• **About this exercise**: Give back all of the data exactly, with every picture omitted.

╭─ Dataset extract

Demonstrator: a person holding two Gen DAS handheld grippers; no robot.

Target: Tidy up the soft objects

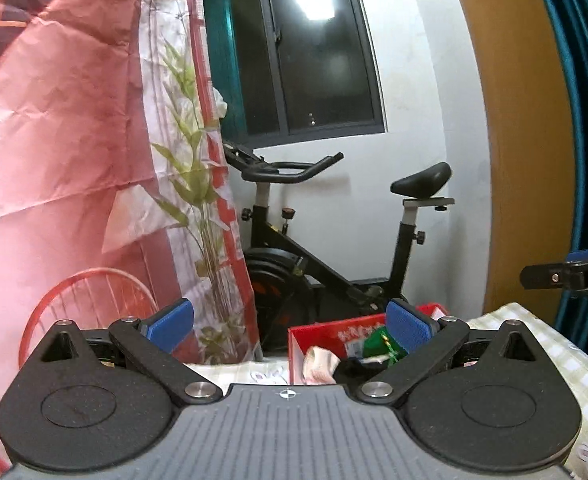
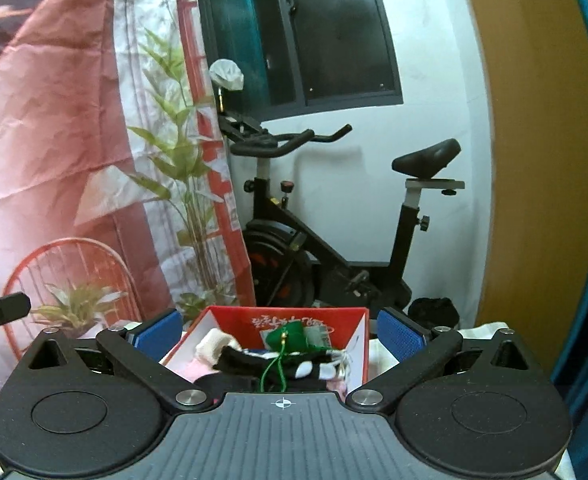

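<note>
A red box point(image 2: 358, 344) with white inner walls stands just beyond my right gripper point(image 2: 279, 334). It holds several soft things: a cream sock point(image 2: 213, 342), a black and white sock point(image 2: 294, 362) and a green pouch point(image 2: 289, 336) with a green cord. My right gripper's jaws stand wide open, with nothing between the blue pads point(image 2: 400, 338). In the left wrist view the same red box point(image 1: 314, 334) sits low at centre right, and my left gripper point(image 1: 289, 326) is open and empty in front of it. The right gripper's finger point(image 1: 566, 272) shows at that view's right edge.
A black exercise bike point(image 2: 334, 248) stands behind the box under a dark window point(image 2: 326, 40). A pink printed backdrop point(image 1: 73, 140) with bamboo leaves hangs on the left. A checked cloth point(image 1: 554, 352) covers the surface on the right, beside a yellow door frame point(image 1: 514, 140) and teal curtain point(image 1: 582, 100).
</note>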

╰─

• **Written answer**:
Demonstrator: a person holding two Gen DAS handheld grippers; no robot.

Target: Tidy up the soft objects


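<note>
A red box point(image 2: 358, 344) with white inner walls stands just beyond my right gripper point(image 2: 279, 334). It holds several soft things: a cream sock point(image 2: 213, 342), a black and white sock point(image 2: 294, 362) and a green pouch point(image 2: 289, 336) with a green cord. My right gripper's jaws stand wide open, with nothing between the blue pads point(image 2: 400, 338). In the left wrist view the same red box point(image 1: 314, 334) sits low at centre right, and my left gripper point(image 1: 289, 326) is open and empty in front of it. The right gripper's finger point(image 1: 566, 272) shows at that view's right edge.
A black exercise bike point(image 2: 334, 248) stands behind the box under a dark window point(image 2: 326, 40). A pink printed backdrop point(image 1: 73, 140) with bamboo leaves hangs on the left. A checked cloth point(image 1: 554, 352) covers the surface on the right, beside a yellow door frame point(image 1: 514, 140) and teal curtain point(image 1: 582, 100).
</note>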

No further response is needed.